Orchestral Music Review Print



Mozart's Two Pianos Dazzle in NC Symphony Program


Event  Information

Southern Pines -- ( Thu., Mar. 29, 2012 )

North Carolina Symphony: Music by Weber, Mozart, & Brahms
Performed by Christina and Michelle Naughton, duo pianos, & Andrew Grams, conductor
$. -- Lee Auditorium, Pinecrest High School , 919-733-2750 , http://ncsymphony.org/ -- 8:00 PM

Raleigh -- ( Fri., Mar. 30, 2012 - Sat., Mar. 31, 2012 )

North Carolina Symphony: Music by Weber, Mozart, & Brahms
Performed by Christina and Michelle Naughton, duo pianos, & Andrew Grams, conductor
$. -- Meymandi Concert Hall at Duke Energy Center for the Performing Arts , 919-733-2750 , http://ncsymphony.org/

March 31, 2012 - Raleigh, NC:


In a season of well-thought out combinations of works, I can’t be the only listener who wondered in what way the three pieces presented by the North Carolina Symphony at the Meymandi Concert Hall of the Progress Energy Center constituted a coherent program, let alone a novel evening that shed new lights on the music involved. Andrew Grams is a young conductor whose biography notes that he was a protégé of Franz Welser-Möst. (I could imagine that might not be a plus, given the mediocre record of the latter with the Cleveland, and the bad smell of the orchestra’s successful push to have critic Donald Rosenberg reassigned so that he would no longer have a podium to say mean things about Welser-Most.)

His program began with the Overture to Weber’s Der Freischütz, perhaps not the most sensible choice for an opener, in that it starts piano (unlike, say, most eighteenth century symphonies which start with a bang, so as to compel the listening of the previously-conversing audience) and slowly. The initial horn theme, once there is finally some forward motion, was tentative. The overture doesn’t really swing into gear until a dark allegro (foreshadowing the pact with the Devil that is part of the plot). All in all, it is safe to say that Weber’s material is not entirely self-coherent, and Grams’ reading didn’t help to glue it together where Weber’s own composition is weak, something particular noticeable in the lack of tension in the transition to the final maggiore, where the naïve listener might have thought that the work was going to make a disheartened close in the minor. The performance did not make a strong case for more frequent performances of Weber, alas, and the audience rewarded the orchestra with unusually tepid applause.

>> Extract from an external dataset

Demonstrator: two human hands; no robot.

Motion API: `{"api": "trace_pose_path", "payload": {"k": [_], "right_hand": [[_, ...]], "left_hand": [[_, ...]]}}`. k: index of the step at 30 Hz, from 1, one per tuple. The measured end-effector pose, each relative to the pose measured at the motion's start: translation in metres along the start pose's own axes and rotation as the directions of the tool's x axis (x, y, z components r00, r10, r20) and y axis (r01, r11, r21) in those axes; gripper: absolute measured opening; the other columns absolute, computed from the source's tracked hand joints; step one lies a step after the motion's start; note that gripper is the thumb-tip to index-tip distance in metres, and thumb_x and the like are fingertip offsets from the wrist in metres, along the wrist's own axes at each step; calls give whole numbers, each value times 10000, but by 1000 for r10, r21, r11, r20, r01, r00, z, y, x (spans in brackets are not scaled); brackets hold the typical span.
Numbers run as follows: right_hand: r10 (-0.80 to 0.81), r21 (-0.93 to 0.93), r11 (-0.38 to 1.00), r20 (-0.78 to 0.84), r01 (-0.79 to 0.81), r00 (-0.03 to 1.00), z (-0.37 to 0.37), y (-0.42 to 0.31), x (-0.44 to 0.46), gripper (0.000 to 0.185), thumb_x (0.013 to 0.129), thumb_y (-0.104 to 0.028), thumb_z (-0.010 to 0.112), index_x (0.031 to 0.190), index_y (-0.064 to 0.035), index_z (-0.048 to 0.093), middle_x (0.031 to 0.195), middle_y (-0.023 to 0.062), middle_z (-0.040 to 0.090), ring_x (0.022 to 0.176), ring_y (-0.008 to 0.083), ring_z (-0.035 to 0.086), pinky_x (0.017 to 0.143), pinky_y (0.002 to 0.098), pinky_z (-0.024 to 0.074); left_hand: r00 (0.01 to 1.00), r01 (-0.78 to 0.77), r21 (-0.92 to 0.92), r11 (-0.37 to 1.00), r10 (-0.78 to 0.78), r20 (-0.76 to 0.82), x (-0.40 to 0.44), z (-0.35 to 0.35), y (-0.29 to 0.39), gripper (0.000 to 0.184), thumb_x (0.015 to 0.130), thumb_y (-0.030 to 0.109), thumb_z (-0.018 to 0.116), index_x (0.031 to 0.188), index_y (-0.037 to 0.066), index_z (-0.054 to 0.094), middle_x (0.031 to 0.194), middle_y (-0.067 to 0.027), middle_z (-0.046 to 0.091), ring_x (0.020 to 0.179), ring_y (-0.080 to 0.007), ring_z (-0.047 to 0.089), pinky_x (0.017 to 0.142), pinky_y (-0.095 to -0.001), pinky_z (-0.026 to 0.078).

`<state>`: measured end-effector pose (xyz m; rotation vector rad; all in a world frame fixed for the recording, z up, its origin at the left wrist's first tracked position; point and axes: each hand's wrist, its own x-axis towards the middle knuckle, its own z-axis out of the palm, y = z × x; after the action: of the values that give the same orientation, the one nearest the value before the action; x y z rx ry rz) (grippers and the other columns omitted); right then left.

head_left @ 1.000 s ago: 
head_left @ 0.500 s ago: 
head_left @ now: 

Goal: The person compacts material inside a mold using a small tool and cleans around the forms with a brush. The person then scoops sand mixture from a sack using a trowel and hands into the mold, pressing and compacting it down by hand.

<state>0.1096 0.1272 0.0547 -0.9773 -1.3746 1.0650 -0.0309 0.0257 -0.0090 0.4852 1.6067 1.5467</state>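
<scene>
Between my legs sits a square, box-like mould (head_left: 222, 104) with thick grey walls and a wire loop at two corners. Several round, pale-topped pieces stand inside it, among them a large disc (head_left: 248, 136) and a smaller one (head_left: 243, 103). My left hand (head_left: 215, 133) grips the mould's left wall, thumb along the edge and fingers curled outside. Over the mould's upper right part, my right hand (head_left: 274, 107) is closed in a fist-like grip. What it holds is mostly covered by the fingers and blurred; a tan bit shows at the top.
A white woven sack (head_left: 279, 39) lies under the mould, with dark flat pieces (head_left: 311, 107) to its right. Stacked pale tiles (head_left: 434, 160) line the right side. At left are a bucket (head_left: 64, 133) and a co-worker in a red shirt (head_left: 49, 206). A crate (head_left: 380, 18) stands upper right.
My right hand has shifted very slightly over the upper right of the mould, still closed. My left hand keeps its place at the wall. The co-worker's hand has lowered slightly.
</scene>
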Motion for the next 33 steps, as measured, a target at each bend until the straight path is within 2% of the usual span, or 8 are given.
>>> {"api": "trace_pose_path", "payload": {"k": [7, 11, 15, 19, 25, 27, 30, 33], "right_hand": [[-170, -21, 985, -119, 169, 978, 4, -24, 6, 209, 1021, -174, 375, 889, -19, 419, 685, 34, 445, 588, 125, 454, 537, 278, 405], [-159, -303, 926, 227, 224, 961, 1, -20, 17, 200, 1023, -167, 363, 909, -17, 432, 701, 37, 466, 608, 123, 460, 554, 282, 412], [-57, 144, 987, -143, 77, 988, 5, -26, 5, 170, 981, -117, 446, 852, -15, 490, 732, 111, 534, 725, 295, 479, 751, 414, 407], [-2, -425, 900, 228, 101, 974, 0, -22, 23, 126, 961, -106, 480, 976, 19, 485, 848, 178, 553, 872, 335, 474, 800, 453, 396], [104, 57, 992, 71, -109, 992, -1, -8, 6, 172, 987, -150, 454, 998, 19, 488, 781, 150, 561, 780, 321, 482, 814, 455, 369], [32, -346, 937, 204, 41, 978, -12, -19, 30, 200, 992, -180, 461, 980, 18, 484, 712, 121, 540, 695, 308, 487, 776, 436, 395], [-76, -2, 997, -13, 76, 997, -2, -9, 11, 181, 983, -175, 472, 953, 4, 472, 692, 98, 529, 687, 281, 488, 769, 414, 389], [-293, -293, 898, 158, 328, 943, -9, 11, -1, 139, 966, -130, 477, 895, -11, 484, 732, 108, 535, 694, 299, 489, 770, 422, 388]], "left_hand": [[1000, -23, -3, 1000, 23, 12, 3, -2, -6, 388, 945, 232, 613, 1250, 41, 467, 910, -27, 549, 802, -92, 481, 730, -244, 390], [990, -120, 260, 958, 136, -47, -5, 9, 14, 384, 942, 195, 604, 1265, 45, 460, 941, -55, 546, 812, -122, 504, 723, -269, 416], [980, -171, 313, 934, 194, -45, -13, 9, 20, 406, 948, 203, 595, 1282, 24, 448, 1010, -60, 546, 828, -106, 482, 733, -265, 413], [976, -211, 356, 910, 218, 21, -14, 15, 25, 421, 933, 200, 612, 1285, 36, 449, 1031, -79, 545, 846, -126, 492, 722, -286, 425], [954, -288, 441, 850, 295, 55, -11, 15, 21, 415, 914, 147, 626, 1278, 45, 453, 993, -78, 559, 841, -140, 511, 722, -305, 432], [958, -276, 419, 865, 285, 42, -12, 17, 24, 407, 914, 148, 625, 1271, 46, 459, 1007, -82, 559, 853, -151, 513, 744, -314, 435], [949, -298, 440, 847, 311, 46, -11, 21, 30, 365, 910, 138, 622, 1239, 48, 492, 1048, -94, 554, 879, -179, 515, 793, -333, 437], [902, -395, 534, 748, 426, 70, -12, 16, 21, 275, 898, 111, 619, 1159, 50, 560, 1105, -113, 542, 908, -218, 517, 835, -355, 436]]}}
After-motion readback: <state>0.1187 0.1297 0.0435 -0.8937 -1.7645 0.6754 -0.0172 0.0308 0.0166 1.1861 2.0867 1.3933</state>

Happily, the duo pianists Christina and Michelle Naughton brought an altogether sunnier mood to the double piano concerto, K.365, in E-flat, of Mozart. This is a relatively early work, dating to circa 1780, scored for a rather small ensemble of strings, with pairs of oboes, bassoon, and horns. The ensemble of the two keyboard players was simply superb, and the music benefited from their lovely cantabile and expressive articulation. (Oddly, there was a moment in which the accidentals in an ornamental turn were certainly wrong, leading to a most un-Mozartean harmony, and this moment recurred, so it was intentional and not just a momentary flaw.) The unusual combination of two pianos in the concerto meant that the orchestra was left with remarkably little to do, and indeed the NCS could have gotten by with half the number of players on stage. The charming closing rondo was adorned by a duo cadenza that was absolute perfection, and the Naughtons were welcomed back for a 20th-century encore, the Paganini Variations of Lutoslawski, in which they displayed a simply other-worldly level of virtuosity. This duo will go far.

The evening concluded with Brahms' Symphony No. 1. Not everyone cares for Brahms, regardless of his assured place in the Germanic canon, and even those who enjoy other Brahms may not find this symphony to their taste. There are some who see Brahms as the inheritor of Beethoven, but Beethoven’s Italian influences meant that there is always some light to counter the German problem. The opening movement of the Brahms is simply difficult, dense, and hard to like, and Brahms has the tic of saying what he has to say twice over in the same way. Grams’ reading of the Weber had prejudiced me against his interpretation of the Brahms, at least partially because his manner on stage (in contrast to Maestro Llewellyn's) seems unnecessarily grim. His conducting often seems too explicit, and perhaps he is just too young yet to be more economical in his technique, the sort of wily craft possessed by an older conductor who is able to connote just what is wanted with a minimum of motion. I began to warm somewhat to his Brahms by the third movement, and it is certainly the “humane” theme of the fourth movement that wins the listener in general over. Grams was rewarded with a warm ovation, but it is clear that unlike his charismatic contemporary Gustavo Dudamel, Grams still has a long road to travel before joining the upper ranks of international conductors.